Aby minimalizować związane z tym błyskawicznie rosnące koszty JC Decaux
wprowadza do rowerów pełne opony, bez dętek i powietrza. Jednak
prowadzone są dalsze prace związane z udoskonaleniem tej technologii -
zmniejszeniem masy i zapewnieniem odpowiedniej sprężystości (rowery
Villo
mają obecnie pełne opony tylko w tylnych kołach). Paneliści zwracali
uwagę, że obecna, trzecia generacja wypożyczalni rowerów wkrótce
zostanie zastąpiona czwartą, w której rowery nie będą dokowały w
stacjach ale będą po prostu dostępne wszędzie (lub też pojawią się
stacje mobilne) a ich wyposażenie elektroniczne będzie zasilane
bateriami słonecznymi. Jednocześnie
uczestnicy z krajów trzeciego świata wskazywali, że automatyzacja
wypożyczalni może nie sprawdzić się w tamtejszym kontekście kulturowym
i społecznym - lepsze byłoby zatrudnienie bezrobotnych.
- Finansowanie ze środków
Unii Europejskiej. Ten temat przewijał się zarówno na sesjach
ogólnych jak i panelach w podgrupach. Niestety, wnioski są takie że
Unia Europejska nie jest w stanie nawet oszacować, ile pieniędzy wydała
już na infrastrukturę rowerową, jakie są koszty jednostkowe (ani
związane z tym korzyści) a zarazem nie ma na razie możliwości
wprowadzenia zarządzania jakością na poziomie innym, niż krajowy.

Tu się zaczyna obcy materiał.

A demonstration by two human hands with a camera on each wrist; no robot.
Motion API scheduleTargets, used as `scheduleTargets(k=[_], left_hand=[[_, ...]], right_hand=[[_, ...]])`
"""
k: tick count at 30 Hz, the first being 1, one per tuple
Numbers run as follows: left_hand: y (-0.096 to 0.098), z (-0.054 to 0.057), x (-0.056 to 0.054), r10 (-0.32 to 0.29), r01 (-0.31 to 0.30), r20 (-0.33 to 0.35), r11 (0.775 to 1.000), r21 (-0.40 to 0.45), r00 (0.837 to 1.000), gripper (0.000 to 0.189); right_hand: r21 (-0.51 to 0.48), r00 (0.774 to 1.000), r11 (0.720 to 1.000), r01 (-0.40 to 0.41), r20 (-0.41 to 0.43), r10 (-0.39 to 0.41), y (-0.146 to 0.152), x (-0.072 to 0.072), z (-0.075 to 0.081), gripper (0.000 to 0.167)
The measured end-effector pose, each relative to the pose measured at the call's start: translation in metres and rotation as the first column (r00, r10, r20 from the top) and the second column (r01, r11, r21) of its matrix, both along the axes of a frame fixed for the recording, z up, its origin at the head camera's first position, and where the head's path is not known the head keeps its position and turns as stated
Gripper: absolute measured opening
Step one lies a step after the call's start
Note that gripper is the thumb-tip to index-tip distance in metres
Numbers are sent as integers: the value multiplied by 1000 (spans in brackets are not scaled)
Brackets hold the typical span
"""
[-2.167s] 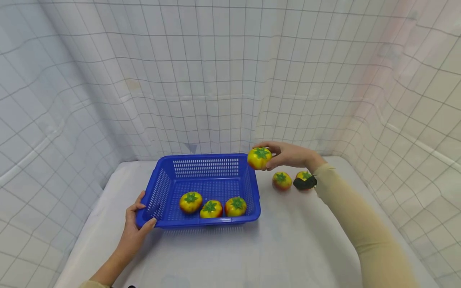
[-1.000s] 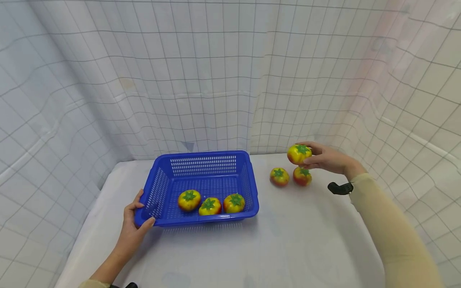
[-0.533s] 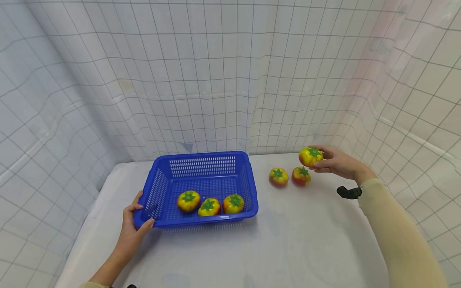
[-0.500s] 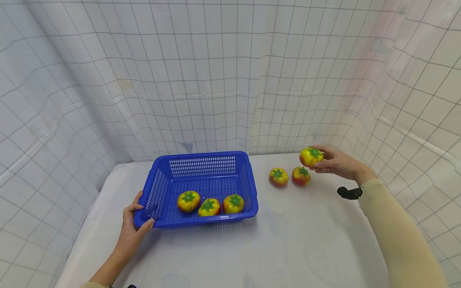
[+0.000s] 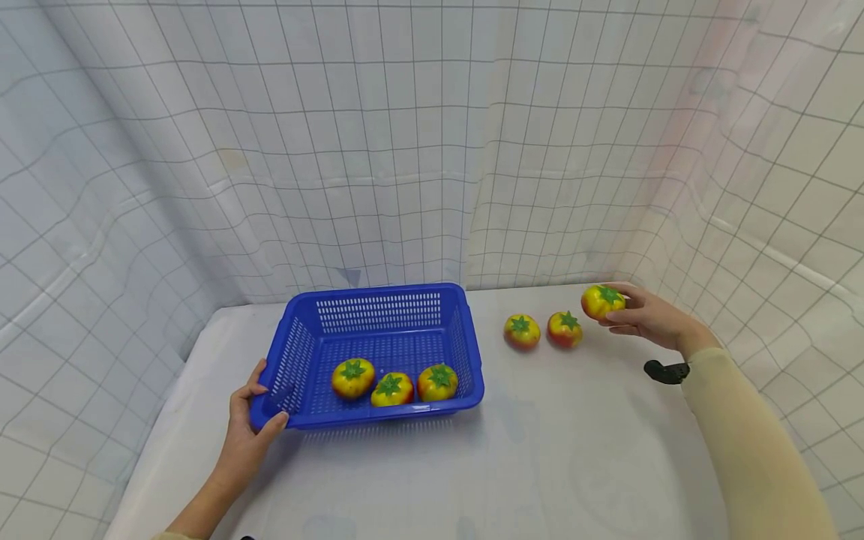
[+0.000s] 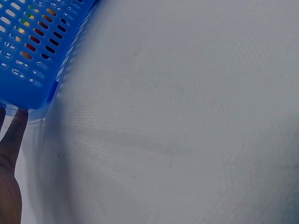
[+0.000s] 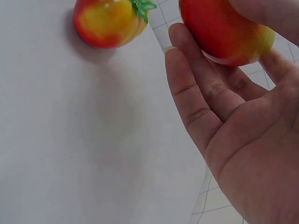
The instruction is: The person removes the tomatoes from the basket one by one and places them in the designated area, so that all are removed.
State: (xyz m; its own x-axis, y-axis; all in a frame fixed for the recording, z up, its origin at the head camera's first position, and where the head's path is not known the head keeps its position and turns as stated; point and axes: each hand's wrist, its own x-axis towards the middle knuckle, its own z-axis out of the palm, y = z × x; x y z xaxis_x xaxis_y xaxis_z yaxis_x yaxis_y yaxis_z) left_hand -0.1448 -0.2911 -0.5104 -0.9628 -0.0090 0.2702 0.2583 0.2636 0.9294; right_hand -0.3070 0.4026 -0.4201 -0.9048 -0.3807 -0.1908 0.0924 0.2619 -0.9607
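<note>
At the right back of the table, my right hand (image 5: 651, 319) holds a red-and-yellow tomato (image 5: 603, 303) with a green star-shaped top, thumb on its near side. In the right wrist view the fingers lie under the held tomato (image 7: 229, 32). Two similar tomatoes sit to its left on the table, a nearer tomato (image 5: 565, 330) and a farther tomato (image 5: 522, 332). My left hand (image 5: 244, 431) grips the front left corner of a blue plastic basket (image 5: 378, 417), thumb on the front rim. Three tomatoes lie inside along its front: one left (image 5: 353, 379), one middle (image 5: 393, 390), one right (image 5: 437, 382).
A white cloth covers the table (image 5: 540, 450). White grid-patterned curtain (image 5: 405, 150) hangs behind and on both sides, close to the right hand. A black band (image 5: 667, 372) is on the right wrist.
My right hand has carried its tomato rightward from the basket's right rim, past the two tomatoes on the table, and lowered slightly. The left hand stays on the basket corner.
</note>
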Motion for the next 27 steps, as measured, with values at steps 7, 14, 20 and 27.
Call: scheduleTargets(k=[7,14,20,27], left_hand=[[0,0,0,-2,2,3,1000,12,1000,48],[1,1,-1,0,0,1,1000,19,1000,47],[1,1,-1,3,-3,0,1000,10,1000,48],[1,1,-1,5,-5,-3,1000,7,1000,48]], right_hand=[[9,997,997,75,35,-75,7,6,-11,69],[20,990,991,130,58,-131,10,7,-26,78],[9,982,986,168,83,-169,15,7,-39,81],[12,977,982,190,99,-190,14,7,-51,80]])
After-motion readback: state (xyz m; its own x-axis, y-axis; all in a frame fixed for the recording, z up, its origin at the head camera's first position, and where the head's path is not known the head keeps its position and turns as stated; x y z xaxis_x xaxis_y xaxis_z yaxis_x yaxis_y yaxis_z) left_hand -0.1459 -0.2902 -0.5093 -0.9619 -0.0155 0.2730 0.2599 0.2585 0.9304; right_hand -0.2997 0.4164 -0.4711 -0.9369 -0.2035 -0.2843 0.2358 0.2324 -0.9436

Komisarz Tajani sugerował, że do 2013 roku dostępne jest na
infrastrukturę rowerową około 600 mln Euro, ale wypowiedzi specjalistów
z DG TREN wskazują, że to dość przypadkowa liczba. Europejska Federacja
Cyklistów (ECF) prowadzi intensywny lobbying na rzecz zwiększenia
finansowania infrastruktury rowerowej przez Unię EUropejską. Służy temu
m.in. wspomniana powyżej Karta
Brukselska.
- Promocja ruchu rowerowego
i marketing. W trzecim dniu konferencji duże zamieszanie
wywołał belgijski guru reklamy Guillaume
Vanderstichelen, który
zauważył że sam sektor biznesu rowerowego uważa rowery za coś
kiepskiego i niegodnego reklamy. Rower powinien być na przykład
pozycjonowany w
filmie, a marketing powinien być dużo bardziej agresywny i
zupełnie zmienić grupę docelową. Jak zauważył, obecnie biznes rowerowy
kieruje swój przekaz do - jak się wyraził - "amatorów kokainy z okolic
Tour de France i nikogo innego". Ale z drugiej strony
zaangażowanie w
rower firm takich jak Clear Channel i JC Decaux wskazują, że rower jest
sexy i jest doskonałym wehikułem dla przekazu, także reklamowego. Może
więc nie jest tak źle? Z pewnością będzie lepiej.
Tyle w telegraficznym
skrócie. Zdjęcia z konferencji
można zobaczyć tutaj
- a zdjęcia z wycieczek technicznych po Gandawie i Brukseli,
obrazujących infrastrukturę rowerową w Belgii - tutaj.
Następna konferencja VeloCity już
za rok w Kopenhadze. Zmieniła się właśnie formuła i od teraz
konferencje będą odbywać się co roku. Ważna wiadomość na koniec: być
może w 2014 roku VeloCity zawita do
Polski, bo gospodarzem chce być najbardziej zaawansowane pod
względem ruchu rowerowego miasto naszego kraju - Gdańsk. Wcześniej, bo w 2010 w
Tczewie odbędzie się doroczne spotkanie (Annual General Meeting)
Europejskiej Federacji Cyklistów ECF.